■ Exercise brief
Give back, exactly as written, the lines from the beginning of the listing through the one that contains "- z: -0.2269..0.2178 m".

**********

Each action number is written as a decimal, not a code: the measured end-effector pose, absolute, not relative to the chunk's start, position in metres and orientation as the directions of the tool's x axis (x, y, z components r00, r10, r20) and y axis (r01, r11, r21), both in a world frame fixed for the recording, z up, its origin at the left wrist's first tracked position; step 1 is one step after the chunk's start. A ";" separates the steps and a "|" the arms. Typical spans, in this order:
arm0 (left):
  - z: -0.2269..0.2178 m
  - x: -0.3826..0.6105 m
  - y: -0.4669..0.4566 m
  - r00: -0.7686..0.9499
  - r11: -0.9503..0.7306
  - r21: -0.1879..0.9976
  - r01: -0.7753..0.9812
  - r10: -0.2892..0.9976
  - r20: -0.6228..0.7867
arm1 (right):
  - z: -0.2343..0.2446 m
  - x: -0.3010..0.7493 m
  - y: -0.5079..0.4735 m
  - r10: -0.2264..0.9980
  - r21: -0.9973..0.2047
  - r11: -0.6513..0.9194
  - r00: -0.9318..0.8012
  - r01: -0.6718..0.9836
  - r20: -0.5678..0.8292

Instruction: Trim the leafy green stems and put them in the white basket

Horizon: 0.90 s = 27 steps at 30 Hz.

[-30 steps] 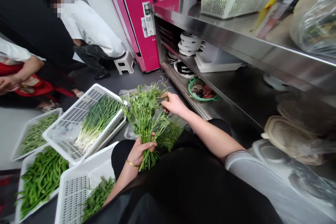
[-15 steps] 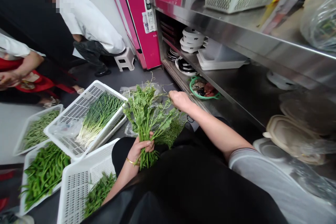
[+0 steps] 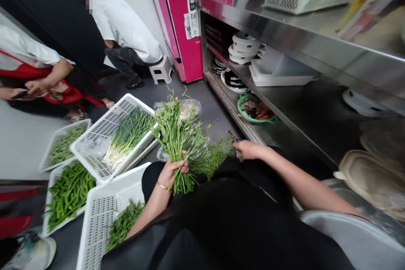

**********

■ Task response
Each action number is written as a decimal, not a code: the measured end-effector pose, absolute, not relative to the chunk's start, position in metres and orientation as the directions of the tool's x axis (x, y, z components r00, r10, r20) and y axis (r01, r11, r21), both in a world frame fixed for the recording, z up, its origin at the left wrist's first tracked position; step 1 is one step after the chunk's start. A ";" separates the steps and a "|" the arms. Typical spans, in this order:
arm0 (left):
  - z: -0.2269..0.2178 m

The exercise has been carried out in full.